Seems like the neoteny is a genetic adaptation to extremely low Iodine level in the highland freshwater lakes. I had thought they were only white, like deep cave salamanders.

DDeden
 
My picture disappeared! :confused:
Thanks for the link, Foxfish. I used to keep axolotls. They are fascinating, they can also regrow their legs and tail if they lose them. I have seen this in newt tadpoles, they sometimes lose their legs in fights, but soon a perfect replacement grows, identical to the original.

The lungfish external gills normally shrink when they start breathing air, leaving small internal gills, but in at least one species they may remain in the adult. Possibly neoteny, like the axolotl?

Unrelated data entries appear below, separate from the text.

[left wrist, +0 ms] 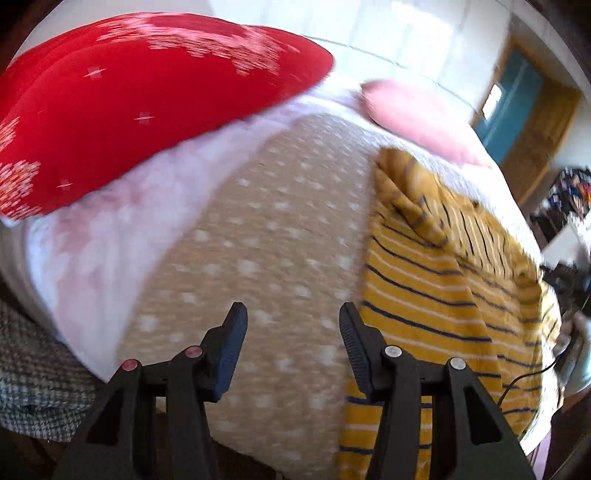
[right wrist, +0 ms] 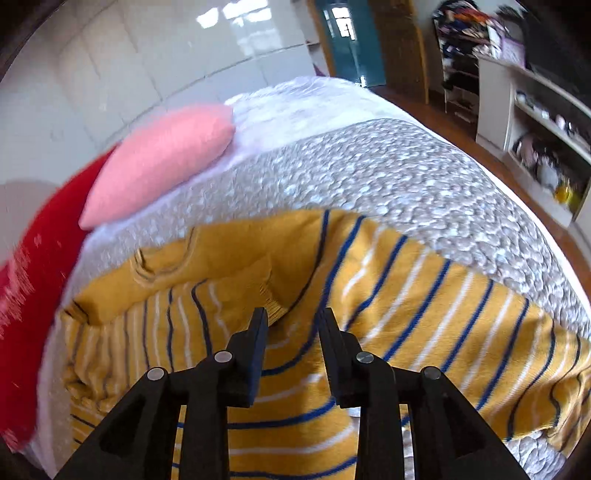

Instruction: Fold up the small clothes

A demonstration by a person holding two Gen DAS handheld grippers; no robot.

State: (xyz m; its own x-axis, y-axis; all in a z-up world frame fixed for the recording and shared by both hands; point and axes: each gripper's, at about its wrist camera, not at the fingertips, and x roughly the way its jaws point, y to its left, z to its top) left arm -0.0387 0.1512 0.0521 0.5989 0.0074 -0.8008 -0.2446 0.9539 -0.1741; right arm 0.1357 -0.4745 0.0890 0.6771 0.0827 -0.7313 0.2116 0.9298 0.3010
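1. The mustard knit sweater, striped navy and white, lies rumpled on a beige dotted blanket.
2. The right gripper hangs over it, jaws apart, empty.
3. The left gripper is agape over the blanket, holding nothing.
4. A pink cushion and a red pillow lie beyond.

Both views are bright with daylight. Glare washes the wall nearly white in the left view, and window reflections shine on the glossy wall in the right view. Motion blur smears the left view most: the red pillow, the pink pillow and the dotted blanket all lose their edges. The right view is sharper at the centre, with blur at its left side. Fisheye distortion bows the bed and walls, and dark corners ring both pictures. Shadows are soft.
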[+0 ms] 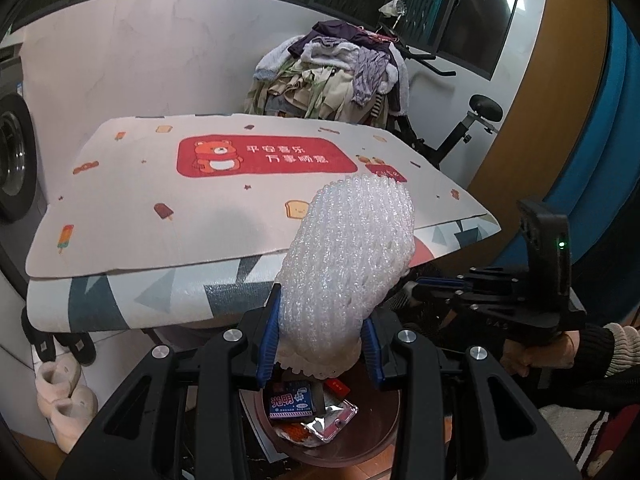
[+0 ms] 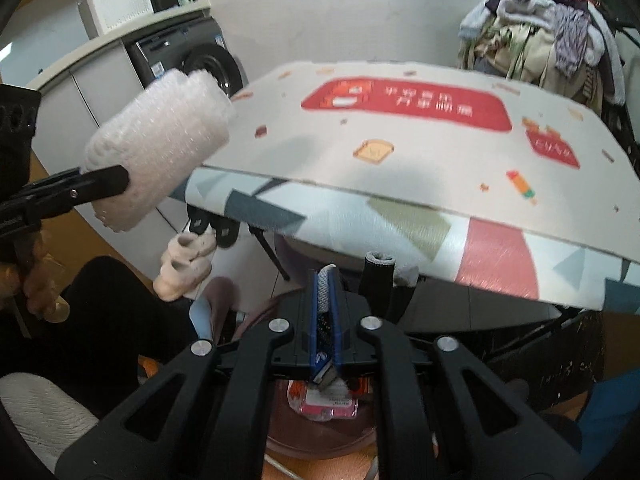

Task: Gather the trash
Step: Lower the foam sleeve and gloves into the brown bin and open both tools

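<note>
A white foam net sleeve (image 1: 348, 256) stands upright between the blue pads of my left gripper (image 1: 322, 304), which is shut on its lower end. In the right wrist view the same sleeve (image 2: 160, 140) hangs at the left in that gripper (image 2: 116, 184). Below both grippers is a round brown bin (image 1: 380, 432) with a blue carton (image 1: 290, 400), a foil wrapper (image 1: 332, 420) and a red scrap inside. My right gripper (image 2: 327, 280) points down over the bin (image 2: 288, 440), its pads almost together with a thin flat piece of trash (image 2: 323, 332) between them.
A folding table with a printed mat (image 1: 160, 200) juts out just above the bin. A washing machine (image 2: 208, 68) stands at the left, with a heap of clothes (image 1: 332, 76) and an exercise bike (image 1: 472, 120) behind. Slippers (image 1: 60, 400) lie on the floor. A hand (image 1: 560, 344) holds the right gripper.
</note>
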`<state>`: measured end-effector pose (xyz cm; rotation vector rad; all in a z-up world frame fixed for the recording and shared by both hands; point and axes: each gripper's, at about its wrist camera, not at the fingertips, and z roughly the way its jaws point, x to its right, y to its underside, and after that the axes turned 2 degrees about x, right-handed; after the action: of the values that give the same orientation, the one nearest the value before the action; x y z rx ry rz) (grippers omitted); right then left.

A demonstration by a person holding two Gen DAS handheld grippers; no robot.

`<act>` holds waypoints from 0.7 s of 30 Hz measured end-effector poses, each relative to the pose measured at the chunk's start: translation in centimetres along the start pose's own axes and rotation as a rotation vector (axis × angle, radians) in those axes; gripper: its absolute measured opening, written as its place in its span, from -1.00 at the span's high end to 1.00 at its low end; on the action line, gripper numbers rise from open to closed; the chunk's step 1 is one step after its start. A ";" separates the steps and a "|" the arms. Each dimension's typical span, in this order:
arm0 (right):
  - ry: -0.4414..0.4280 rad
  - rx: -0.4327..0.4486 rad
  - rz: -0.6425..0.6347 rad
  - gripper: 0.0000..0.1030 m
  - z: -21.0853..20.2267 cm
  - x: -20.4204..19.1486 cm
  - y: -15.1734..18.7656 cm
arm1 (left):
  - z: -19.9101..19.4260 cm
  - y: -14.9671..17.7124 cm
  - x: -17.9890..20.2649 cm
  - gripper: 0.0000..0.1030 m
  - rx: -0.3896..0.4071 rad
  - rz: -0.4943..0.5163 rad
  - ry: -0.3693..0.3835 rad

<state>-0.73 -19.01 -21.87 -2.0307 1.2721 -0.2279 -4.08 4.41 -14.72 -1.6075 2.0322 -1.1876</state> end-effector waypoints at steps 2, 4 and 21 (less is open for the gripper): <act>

They don't have big teeth, but they probably can bite hard. In my college there is a 1m long African lungfish called Biffa, I wouldn't want to hand feed him!

A few days ago in college, I took a piece of wood out of a fish tank, and I didn't realise there was an Ancistrus (pleco) stuck to it. It fell off the wood and landed on the floor. I picked it up and it stuck its cheek spines in my hand. The fish was OK, and I guess I deserved it for not being more careful! rofl

I then went on to clean the tank with a siphon tube, and started the siphon by sucking it. I miscalculated the force required, and the fish water went in my mouth! rofl At least it wasn't too bad, better than some tap water.

There were some visitors in the college that day, I'm glad they didn't see my suctional misadventures.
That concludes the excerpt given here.